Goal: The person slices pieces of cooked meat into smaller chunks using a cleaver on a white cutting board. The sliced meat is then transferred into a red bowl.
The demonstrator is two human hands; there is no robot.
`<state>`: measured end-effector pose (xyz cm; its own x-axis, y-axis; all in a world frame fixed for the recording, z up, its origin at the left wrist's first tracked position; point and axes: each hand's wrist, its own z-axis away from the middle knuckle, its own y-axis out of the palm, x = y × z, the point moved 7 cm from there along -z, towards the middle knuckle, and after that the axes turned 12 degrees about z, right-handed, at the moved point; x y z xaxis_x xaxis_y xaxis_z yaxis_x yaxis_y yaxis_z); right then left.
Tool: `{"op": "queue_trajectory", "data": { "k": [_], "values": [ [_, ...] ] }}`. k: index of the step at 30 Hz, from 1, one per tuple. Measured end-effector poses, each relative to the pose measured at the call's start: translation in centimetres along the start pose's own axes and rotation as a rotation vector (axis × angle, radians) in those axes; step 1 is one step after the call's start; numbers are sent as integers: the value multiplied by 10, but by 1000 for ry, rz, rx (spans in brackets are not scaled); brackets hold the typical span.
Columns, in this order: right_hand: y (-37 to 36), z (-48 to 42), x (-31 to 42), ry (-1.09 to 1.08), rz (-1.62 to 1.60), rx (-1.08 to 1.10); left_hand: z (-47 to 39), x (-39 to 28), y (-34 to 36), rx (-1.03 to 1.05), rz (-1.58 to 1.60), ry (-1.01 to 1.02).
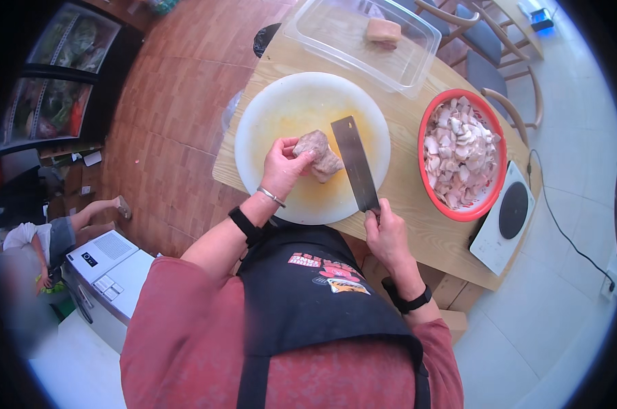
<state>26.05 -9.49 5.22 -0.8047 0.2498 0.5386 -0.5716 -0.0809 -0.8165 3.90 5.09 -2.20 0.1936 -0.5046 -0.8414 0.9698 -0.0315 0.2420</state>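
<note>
My left hand point(288, 163) holds a greyish-brown chunk of meat point(318, 156) between thumb and fingers, over the middle of a round white plastic chopping board point(272, 107). In my right hand point(386, 232) is the handle of a cleaver point(356, 163). Its broad blade lies over the board's right part, close beside the meat; whether the two touch I cannot tell. Yellow stains mark the board. To the right, a red-rimmed basin point(425, 181) holds a heap of sliced pale pink meat. A clear plastic tub point(334, 43) behind the board contains one block of meat point(383, 33).
The wooden table point(405, 148) also bears a white appliance with a round black plate point(513, 209) at its right edge, near a black cable point(554, 214). Wooden chairs point(485, 66) stand beyond. A person point(37, 240) is at the far left, by a white chest-like appliance point(106, 260).
</note>
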Motion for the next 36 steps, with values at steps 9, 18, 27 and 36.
{"op": "queue_trajectory", "data": {
  "k": [9, 18, 27, 36],
  "values": [
    [0, -10, 44, -162, 181, 12, 4, 9, -2, -37, -33, 24],
    [1, -7, 60, -149, 247, 89, -1, 17, -6, -56, 82, -53],
    [3, -13, 59, -97, 252, 201, -7, 16, 0, -54, -15, -67],
    [-5, -33, 64, -39, 211, 326, -9, 10, 1, -36, -93, -36]
  ]
}}
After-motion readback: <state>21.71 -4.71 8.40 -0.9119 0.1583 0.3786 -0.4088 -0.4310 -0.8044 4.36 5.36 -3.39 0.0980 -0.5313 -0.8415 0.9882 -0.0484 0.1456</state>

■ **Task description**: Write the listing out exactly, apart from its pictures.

■ **Exercise response**:
Goal: The person slices pieces of cooked meat into smaller chunks using a cleaver on a white cutting board. The sliced meat is then transferred into a red bowl.
The demonstrator is two human hands; there is no robot.
`<state>`: measured end-effector pose (xyz cm; its own x-axis, y-axis; all in a world frame fixed for the recording, z up, its origin at the left wrist's first tracked position; point and axes: each hand's wrist, its own z-axis away from the middle knuckle, its own y-axis out of the palm, x = y × z, the point moved 7 cm from there along -z, towards the middle knuckle, and after that the axes turned 12 degrees about z, right-handed, at the moved point; x y z xaxis_x xaxis_y xaxis_z yaxis_x yaxis_y yaxis_z); right then left.
Tool: `{"op": "queue_trajectory", "data": { "k": [_], "values": [ [_, ...] ] }}`. k: index of the step at 30 Hz, from 1, one per tuple. Measured end-effector poses, each relative to the pose measured at the call's start: translation in centimetres along the start pose's own axes and rotation as a rotation vector (axis × angle, radians) in those axes; step 1 is one step after the call's start; numbers are sent as integers: the value multiplied by 10, but by 1000 for ry, rz, rx (spans in brackets are not scaled); brackets hold the typical span.
Columns, in this order: right_hand: y (-37 to 36), z (-48 to 42), x (-31 to 42), ry (-1.09 to 1.08), rz (-1.62 to 1.60), rx (-1.08 to 1.10); left_hand: z (-47 to 39), x (-39 to 28), y (-34 to 36), rx (-1.03 to 1.05), rz (-1.58 to 1.60), ry (-1.01 to 1.02).
<state>26.05 -9.49 5.22 -0.8047 0.2498 0.5386 -0.5716 -0.0809 -0.8165 3.90 5.09 -2.20 0.1936 -0.5046 -0.8414 0.9698 -0.0315 0.2420</state>
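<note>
My left hand point(288, 163) holds a greyish-brown chunk of meat point(318, 156) between thumb and fingers, over the middle of a round white plastic chopping board point(272, 107). In my right hand point(386, 232) is the handle of a cleaver point(356, 163). Its broad blade lies over the board's right part, close beside the meat; whether the two touch I cannot tell. Yellow stains mark the board. To the right, a red-rimmed basin point(425, 181) holds a heap of sliced pale pink meat. A clear plastic tub point(334, 43) behind the board contains one block of meat point(383, 33).
The wooden table point(405, 148) also bears a white appliance with a round black plate point(513, 209) at its right edge, near a black cable point(554, 214). Wooden chairs point(485, 66) stand beyond. A person point(37, 240) is at the far left, by a white chest-like appliance point(106, 260).
</note>
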Motion for the next 36 steps, with values at steps 9, 18, 27 and 36.
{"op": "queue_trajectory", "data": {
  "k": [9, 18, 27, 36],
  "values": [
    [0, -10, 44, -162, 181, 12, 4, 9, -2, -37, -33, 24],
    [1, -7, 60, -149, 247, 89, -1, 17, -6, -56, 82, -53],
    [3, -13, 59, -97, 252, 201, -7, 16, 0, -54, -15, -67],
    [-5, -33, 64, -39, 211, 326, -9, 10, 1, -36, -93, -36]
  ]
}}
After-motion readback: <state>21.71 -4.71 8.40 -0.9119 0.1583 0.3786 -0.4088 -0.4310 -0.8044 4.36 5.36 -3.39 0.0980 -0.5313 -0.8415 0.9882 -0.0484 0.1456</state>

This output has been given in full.